Wouter Vanstiphout – Blame the Architect

Lecture date: 2011-02-03

Blame the Architect: On the relationship between urban planning, architecture, culture and urban violence

After the riots in the French banlieues of 2005, fingers were pointed at the architects and planners responsible for the high-rise suburbs as the culprits behind the alienation, the poverty and ultimately the violence erupting around French cities. Just as 20 years earlier in Broadwater Farm, even Le Corbusier himself was blamed for the street fights that took place. Does architectural form have the power to change people’s behaviour in such violent ways as some critics would have you believe? Are these riots insurrections against oppression, or are they part of a culture of violence, that uses modern urban spaces as its theatrical backdrop? Who is to blame? The system, the rioter, the architect?

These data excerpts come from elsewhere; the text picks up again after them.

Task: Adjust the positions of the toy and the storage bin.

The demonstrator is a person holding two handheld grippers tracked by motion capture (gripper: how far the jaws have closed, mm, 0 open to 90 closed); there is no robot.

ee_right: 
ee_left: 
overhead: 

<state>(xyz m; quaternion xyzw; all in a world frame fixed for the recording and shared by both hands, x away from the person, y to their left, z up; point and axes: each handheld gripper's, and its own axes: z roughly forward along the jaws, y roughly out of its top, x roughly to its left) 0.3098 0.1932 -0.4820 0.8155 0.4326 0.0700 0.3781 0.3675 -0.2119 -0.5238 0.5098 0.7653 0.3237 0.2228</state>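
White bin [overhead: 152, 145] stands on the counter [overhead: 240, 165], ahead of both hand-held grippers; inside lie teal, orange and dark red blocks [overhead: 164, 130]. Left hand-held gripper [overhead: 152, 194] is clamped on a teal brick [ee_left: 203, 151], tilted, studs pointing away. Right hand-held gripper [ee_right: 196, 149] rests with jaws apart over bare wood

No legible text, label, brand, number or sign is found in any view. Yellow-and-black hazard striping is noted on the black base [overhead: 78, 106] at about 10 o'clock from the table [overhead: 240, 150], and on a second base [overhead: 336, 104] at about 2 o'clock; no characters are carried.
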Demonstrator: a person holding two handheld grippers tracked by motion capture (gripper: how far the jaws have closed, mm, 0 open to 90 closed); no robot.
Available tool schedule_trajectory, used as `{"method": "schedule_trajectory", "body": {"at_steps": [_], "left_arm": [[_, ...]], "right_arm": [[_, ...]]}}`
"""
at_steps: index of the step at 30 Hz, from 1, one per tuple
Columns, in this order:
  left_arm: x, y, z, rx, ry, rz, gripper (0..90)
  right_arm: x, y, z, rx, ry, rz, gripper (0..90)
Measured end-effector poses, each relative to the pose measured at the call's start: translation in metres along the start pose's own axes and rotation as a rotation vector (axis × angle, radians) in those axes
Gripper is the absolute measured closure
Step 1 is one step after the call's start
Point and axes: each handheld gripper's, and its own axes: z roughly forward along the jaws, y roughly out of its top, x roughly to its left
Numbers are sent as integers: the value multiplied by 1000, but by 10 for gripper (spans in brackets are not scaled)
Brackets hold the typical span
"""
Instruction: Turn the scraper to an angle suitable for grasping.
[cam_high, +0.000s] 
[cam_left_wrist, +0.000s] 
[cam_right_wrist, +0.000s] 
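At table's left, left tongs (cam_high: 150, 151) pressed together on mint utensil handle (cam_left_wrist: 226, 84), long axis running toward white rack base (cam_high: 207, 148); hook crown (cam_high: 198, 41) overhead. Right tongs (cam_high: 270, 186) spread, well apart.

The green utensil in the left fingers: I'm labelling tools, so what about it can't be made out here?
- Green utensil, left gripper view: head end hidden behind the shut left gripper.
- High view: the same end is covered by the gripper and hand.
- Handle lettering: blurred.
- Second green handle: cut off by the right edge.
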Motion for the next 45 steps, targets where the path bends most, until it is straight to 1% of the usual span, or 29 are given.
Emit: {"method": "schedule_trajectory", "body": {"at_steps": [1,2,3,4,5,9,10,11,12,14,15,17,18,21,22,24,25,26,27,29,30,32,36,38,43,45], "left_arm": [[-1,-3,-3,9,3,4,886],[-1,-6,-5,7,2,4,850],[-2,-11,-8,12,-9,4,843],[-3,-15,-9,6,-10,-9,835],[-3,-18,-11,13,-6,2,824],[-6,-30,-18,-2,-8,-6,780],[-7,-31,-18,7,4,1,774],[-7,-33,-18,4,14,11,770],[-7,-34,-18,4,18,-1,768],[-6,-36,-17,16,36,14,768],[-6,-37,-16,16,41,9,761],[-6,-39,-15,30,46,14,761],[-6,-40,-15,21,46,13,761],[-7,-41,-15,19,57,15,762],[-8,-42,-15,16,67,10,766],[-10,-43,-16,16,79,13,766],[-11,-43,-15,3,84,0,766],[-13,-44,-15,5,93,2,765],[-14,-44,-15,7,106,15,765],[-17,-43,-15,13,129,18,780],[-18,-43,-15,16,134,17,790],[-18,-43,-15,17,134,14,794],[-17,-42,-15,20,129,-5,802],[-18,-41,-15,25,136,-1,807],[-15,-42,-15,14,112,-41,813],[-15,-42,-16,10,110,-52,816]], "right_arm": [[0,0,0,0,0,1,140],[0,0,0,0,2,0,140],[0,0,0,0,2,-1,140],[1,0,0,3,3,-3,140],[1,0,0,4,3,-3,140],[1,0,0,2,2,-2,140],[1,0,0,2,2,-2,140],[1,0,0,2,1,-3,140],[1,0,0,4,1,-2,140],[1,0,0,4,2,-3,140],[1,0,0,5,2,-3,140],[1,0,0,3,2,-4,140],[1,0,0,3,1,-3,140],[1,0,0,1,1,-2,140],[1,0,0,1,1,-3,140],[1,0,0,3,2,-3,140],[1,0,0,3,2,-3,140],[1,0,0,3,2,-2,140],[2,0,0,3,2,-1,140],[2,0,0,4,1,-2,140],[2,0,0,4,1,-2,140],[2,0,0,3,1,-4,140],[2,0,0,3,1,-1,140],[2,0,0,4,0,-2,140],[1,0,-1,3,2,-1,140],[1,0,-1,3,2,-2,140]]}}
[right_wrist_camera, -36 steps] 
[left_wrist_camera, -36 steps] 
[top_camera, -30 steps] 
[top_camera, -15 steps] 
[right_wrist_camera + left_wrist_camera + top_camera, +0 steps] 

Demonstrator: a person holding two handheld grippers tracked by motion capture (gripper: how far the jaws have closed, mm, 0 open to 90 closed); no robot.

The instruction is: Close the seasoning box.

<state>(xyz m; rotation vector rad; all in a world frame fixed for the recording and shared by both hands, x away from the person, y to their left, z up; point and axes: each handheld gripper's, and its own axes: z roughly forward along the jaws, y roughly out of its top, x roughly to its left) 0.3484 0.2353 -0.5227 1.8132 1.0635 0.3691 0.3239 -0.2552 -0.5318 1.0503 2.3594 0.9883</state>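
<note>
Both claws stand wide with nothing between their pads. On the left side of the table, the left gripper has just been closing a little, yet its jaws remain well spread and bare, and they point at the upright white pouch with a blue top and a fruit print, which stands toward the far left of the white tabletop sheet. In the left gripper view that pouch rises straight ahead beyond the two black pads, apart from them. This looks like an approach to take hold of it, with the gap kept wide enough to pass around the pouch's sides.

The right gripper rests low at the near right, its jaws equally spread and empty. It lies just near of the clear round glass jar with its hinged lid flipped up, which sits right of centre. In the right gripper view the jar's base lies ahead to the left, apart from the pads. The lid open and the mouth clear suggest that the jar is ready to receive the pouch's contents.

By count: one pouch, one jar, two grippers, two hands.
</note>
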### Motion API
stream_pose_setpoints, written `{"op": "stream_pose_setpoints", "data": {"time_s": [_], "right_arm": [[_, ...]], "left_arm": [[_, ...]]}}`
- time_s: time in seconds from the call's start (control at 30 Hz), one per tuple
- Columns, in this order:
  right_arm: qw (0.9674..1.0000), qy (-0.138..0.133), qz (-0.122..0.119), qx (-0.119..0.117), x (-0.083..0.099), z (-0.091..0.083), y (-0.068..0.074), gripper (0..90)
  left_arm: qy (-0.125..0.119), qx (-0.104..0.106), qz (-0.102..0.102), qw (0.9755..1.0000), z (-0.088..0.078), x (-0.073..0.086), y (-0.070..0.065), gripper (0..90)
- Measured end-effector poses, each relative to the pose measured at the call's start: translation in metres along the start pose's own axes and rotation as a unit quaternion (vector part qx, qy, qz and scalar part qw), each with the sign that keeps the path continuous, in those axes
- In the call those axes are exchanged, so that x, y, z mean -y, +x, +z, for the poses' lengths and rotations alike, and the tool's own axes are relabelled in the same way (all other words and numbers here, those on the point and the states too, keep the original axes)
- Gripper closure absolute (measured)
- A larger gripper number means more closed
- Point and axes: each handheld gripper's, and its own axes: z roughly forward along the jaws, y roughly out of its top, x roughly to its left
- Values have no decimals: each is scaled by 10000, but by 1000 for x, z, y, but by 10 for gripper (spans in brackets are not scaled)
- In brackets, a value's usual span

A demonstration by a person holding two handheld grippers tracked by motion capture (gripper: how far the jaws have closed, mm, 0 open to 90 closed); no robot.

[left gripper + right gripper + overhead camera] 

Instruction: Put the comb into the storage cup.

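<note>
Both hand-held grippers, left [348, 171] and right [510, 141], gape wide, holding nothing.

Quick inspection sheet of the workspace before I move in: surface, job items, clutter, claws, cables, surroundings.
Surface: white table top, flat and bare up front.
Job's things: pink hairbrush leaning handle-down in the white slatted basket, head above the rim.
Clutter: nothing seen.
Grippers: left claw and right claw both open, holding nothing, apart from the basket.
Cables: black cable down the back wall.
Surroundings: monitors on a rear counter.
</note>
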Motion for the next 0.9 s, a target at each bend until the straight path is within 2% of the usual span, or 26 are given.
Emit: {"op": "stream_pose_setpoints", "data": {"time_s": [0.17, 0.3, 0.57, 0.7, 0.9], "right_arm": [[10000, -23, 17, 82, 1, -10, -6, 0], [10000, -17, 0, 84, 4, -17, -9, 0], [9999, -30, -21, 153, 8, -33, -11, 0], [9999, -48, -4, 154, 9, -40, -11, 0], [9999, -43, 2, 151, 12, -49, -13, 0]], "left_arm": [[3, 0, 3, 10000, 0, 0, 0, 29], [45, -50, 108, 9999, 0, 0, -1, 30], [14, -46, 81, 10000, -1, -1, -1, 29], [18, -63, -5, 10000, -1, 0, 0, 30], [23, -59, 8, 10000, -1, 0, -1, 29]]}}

Wouter Vanstiphout is part of Crimson Architectural Historians. He is professor of Design and Politics at the Faculty of Architecture at Delft Technical University. He has (co)authored books including Mart Stams Trousers, Stories from behind the scenes of Dutch Moral Modernism (Rotterdam 1999), Too Blessed to Be Depressed Crimson Architectural Historians 1994–2002 and The Big WiMBY! Book Future , Past and Present of a New Town (Rotterdam 2007). From 2000 to 2007 he and Crimson directed the urban transformation project of the Dutch New Town of Hoogvliet.